Segment Start: EXERCISE DATA

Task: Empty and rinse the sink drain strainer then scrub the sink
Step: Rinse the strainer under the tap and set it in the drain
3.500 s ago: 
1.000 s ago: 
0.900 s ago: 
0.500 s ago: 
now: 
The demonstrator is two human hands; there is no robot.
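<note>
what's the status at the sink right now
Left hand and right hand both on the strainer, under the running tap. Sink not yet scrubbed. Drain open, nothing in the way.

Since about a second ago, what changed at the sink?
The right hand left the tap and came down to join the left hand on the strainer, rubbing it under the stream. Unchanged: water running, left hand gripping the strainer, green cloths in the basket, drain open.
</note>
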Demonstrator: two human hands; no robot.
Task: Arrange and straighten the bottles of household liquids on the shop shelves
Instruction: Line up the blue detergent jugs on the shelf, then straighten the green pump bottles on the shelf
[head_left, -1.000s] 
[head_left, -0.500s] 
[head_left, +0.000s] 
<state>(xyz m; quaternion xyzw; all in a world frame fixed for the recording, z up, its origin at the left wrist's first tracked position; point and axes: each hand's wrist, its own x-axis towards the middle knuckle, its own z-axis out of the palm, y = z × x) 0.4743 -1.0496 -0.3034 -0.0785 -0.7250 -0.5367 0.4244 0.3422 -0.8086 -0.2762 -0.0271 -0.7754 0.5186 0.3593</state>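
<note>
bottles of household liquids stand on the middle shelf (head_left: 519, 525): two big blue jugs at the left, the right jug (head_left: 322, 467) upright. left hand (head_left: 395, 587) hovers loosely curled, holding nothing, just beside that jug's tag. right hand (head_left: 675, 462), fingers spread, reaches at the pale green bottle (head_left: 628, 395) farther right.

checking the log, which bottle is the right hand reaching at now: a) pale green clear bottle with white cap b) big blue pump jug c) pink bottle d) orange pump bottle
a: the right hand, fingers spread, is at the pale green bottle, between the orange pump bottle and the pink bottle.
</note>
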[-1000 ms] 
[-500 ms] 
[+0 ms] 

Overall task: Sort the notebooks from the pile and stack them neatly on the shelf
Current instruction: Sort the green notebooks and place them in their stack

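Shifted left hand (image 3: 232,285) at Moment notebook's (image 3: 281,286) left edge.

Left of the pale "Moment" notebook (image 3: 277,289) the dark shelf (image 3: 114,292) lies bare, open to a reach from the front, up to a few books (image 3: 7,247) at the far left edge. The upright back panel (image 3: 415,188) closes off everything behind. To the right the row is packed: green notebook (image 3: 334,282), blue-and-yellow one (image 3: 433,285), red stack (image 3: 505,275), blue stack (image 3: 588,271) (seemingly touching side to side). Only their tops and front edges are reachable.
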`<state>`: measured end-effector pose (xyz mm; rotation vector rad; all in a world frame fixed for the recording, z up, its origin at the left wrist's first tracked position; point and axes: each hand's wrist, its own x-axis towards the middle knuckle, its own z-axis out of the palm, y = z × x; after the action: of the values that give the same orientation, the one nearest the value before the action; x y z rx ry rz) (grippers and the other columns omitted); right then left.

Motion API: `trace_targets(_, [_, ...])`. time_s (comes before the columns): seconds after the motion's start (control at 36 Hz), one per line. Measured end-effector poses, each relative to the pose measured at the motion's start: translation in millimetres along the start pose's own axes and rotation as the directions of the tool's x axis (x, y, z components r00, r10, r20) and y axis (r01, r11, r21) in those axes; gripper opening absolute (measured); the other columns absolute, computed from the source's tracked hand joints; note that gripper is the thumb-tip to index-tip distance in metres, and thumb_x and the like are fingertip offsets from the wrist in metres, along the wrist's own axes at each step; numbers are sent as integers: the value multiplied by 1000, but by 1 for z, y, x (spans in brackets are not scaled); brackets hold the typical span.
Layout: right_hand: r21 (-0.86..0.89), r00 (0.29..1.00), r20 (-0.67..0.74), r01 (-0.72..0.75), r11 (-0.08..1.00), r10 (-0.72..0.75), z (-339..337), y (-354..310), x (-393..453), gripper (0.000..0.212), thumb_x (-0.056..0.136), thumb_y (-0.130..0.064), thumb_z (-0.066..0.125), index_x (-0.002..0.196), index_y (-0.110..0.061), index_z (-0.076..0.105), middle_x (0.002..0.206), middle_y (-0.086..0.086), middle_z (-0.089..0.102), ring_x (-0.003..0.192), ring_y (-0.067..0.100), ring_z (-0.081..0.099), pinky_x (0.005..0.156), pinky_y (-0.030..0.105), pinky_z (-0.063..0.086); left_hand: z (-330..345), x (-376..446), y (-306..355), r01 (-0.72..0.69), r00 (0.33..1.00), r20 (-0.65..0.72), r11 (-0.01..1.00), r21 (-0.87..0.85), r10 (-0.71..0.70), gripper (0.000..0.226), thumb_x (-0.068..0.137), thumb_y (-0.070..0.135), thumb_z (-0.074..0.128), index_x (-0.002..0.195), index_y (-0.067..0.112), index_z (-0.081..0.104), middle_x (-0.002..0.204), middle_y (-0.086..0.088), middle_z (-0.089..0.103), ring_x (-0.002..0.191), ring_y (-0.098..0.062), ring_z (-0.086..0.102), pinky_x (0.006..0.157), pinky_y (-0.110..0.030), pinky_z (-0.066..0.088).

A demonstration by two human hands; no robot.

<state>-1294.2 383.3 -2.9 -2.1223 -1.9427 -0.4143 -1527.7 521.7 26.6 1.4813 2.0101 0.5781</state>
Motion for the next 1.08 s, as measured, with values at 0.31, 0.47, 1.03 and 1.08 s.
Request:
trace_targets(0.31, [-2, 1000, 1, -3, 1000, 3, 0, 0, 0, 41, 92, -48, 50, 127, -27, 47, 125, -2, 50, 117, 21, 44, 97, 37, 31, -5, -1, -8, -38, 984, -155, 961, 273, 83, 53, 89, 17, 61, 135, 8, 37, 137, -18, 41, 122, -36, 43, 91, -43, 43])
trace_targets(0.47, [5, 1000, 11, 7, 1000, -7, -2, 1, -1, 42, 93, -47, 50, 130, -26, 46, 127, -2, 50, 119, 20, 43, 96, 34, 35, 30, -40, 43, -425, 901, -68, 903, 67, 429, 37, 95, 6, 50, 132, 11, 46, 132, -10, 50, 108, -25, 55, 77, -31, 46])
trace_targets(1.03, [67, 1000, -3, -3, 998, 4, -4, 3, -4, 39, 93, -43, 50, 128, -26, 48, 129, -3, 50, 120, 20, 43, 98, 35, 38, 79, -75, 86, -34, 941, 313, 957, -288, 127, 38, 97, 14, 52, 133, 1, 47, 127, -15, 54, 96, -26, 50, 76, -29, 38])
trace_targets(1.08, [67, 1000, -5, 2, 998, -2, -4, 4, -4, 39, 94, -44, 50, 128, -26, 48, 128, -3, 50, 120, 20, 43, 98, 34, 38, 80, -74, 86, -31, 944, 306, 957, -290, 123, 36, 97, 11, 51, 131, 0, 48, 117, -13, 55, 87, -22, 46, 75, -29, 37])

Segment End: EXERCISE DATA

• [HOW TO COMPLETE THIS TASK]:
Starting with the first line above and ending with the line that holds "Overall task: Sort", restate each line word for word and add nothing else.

• [WRITTEN ANSWER]:
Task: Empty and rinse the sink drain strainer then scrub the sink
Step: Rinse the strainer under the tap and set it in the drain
3.500 s ago: 
1.000 s ago: 
0.900 s ago: 
0.500 s ago: 
now: 
The demonstrator is two human hands; there is no robot.
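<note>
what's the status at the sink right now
Left hand and right hand both on the strainer, under the running tap. Sink not yet scrubbed. Drain open, nothing in the way.

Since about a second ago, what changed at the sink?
The right hand left the tap and came down to join the left hand on the strainer, rubbing it under the stream. Unchanged: water running, left hand gripping the strainer, green cloths in the basket, drain open.
</note>
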Demonstrator: two human hands; no robot.
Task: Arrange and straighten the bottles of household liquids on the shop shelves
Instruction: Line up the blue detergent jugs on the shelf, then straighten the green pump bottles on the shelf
[head_left, -1.000s] 
[head_left, -0.500s] 
[head_left, +0.000s] 
<state>(xyz m; quaternion xyzw; all in a world frame fixed for the recording, z up, its origin at the left wrist's first tracked position; point and axes: each hand's wrist, its own x-axis towards the middle knuckle, its own z-axis out of the palm, y = z × x) 0.4743 -1.0496 -0.3034 -0.0785 -0.7250 -0.5367 0.4244 0.3422 -0.8086 -0.2762 -0.0271 -0.7754 0.5186 0.3593</state>
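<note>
bottles of household liquids stand on the middle shelf (head_left: 519, 525): two big blue jugs at the left, the right jug (head_left: 322, 467) upright. left hand (head_left: 395, 587) hovers loosely curled, holding nothing, just beside that jug's tag. right hand (head_left: 675, 462), fingers spread, reaches at the pale green bottle (head_left: 628, 395) farther right.

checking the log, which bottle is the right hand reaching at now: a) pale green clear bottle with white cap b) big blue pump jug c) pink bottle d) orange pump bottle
a: the right hand, fingers spread, is at the pale green bottle, between the orange pump bottle and the pink bottle.
</note>
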[-1000 ms] 
[-500 ms] 
[+0 ms] 

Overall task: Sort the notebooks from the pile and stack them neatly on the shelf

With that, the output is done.